That relenting a bit to look like the good guy, when actually he was the cause of the whole situation in the first place is very familiar. How could he be the good guy when he stopped you from contacting them in the first place? He is just trying to manipulate your feelings into accepting the situation, and it's not actually acceptable at all to lay down the law about who you can and can't contact. That's your own right as a human being.
Mine tried to make it about "protecting me from harm", but I'm a grown up, I can decide what is harming me and what isn't. If I want to speak to my mum or my sister, that's my business.

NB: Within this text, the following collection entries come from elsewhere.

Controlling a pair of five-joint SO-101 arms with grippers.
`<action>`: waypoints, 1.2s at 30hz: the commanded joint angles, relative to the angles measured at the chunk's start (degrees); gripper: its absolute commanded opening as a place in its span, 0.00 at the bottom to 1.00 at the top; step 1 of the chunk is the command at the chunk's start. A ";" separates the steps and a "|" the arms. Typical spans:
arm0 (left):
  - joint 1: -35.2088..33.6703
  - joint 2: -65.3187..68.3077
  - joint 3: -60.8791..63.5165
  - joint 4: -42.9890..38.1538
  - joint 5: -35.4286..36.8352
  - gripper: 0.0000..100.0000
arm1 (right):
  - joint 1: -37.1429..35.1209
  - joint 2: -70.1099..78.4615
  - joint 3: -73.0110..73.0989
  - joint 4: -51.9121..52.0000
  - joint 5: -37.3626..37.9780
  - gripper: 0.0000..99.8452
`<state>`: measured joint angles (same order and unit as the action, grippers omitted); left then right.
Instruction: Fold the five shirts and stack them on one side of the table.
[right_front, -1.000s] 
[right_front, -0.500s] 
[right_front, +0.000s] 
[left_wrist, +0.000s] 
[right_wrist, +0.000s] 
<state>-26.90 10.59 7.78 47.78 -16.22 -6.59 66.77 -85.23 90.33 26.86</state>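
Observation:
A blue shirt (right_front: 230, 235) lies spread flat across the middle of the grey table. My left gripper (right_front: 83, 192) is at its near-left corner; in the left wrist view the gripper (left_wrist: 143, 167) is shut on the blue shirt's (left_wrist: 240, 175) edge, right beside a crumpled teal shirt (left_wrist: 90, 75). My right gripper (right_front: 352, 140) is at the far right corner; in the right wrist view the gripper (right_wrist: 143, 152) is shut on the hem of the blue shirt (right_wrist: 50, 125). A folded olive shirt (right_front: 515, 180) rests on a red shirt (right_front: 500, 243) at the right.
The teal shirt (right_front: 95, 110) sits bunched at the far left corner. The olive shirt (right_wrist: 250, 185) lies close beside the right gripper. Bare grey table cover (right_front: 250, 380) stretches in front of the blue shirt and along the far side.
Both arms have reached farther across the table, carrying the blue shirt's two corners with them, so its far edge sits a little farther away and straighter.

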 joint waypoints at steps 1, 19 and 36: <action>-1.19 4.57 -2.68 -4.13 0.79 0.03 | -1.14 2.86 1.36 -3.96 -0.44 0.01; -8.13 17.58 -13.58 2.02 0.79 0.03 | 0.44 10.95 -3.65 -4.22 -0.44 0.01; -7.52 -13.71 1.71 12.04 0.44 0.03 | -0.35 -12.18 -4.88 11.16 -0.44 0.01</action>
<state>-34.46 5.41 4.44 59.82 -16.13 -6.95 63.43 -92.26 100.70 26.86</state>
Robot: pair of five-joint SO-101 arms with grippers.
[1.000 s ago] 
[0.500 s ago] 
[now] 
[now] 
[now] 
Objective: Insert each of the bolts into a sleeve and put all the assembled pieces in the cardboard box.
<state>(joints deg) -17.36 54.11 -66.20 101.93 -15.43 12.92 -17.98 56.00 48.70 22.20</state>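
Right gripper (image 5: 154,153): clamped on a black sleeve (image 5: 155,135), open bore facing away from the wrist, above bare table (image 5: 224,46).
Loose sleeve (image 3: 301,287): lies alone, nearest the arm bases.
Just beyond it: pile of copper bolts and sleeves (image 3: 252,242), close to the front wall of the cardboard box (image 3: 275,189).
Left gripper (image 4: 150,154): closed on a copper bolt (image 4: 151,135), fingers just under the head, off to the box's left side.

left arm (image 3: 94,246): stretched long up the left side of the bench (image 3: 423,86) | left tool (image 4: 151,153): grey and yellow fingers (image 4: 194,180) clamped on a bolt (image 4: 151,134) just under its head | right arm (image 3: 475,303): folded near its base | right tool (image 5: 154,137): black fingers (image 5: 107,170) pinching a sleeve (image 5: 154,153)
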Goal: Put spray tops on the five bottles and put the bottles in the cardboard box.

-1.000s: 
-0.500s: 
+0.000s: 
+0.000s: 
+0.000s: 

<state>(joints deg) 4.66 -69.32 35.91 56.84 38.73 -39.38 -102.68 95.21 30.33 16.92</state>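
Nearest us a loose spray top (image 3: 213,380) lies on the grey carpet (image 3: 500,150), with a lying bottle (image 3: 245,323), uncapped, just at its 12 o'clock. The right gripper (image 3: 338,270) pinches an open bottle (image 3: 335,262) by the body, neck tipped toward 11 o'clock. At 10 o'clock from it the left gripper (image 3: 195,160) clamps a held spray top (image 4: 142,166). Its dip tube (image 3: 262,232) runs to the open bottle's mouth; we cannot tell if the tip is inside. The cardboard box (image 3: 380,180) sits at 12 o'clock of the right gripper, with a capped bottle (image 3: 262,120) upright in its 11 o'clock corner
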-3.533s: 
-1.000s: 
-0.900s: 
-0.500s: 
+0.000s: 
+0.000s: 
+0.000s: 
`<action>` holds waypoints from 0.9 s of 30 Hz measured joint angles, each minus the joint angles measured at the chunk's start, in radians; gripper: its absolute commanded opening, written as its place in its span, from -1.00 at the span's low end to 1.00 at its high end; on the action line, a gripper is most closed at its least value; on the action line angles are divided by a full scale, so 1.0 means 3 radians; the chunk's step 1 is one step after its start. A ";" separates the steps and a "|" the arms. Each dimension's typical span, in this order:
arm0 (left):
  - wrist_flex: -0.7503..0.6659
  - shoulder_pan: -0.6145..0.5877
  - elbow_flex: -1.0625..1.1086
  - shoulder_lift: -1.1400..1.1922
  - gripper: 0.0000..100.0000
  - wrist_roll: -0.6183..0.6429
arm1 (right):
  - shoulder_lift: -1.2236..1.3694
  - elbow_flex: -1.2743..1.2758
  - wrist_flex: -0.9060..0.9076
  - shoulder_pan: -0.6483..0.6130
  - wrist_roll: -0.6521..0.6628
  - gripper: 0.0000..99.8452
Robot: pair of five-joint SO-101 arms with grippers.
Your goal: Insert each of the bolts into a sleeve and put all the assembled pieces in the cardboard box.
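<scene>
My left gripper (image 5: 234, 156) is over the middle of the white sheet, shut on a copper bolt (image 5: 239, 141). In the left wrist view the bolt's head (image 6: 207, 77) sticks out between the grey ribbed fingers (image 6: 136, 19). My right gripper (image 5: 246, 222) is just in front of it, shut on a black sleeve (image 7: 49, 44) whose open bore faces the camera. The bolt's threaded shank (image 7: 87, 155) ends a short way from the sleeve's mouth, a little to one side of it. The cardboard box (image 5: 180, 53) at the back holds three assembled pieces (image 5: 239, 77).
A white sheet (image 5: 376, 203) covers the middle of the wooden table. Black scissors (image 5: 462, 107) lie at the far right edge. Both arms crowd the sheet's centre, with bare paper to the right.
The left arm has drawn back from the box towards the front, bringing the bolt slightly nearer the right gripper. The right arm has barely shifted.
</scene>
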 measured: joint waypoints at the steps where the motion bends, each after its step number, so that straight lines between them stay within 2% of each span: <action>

By cutting you off, what he is doing is cementing control, because you have no one to discuss his behaviour with, so you can't question it. I think that is part of the so-called script they follow. By making you emotionally dependent on only them, it becomes harder to cut yourself off and be independent when you do realize they are being controlling, so not only do they manage to make you not question them, they prepare for when you do begin to question them, by putting you in a situation where your emotions, finances and home life are all so dependent on them, that it is so very difficult to take that decisive action to step away from them.
That's why you are so worried about him owning all the furniture, about what it will be like for you and your kids if you leave. He has programmed you to believe that he is the only one who can look after you, when actually you can look after yourself. Be prepared for him to seem reasonable and giving you things like the money, it's all part of his campaign to get you back under his control again. Once he does that, he can punish you how he chooses for what he sees as you not following that script he has given you. Not straight away while he is being Mr Reasonable, but afterwards when things settle down, I guarantee that's what he would do. Because that's who he is and what he does, and he may say otherwise, but you've experience it haven't you. He isn't reasonable and he doesn't respect you.
Life is going to be so good for you when you have the freedom to do as you choose. I love eating and drinking whatever I like, I love sleeping when I need to without being told I am lazy, I love being able to leave the house without permission and not having any concerns about taking too long or having to explain what I've been doing, and worrying about whether he will take exception and punish me. Won't it be so nice when you can do the same?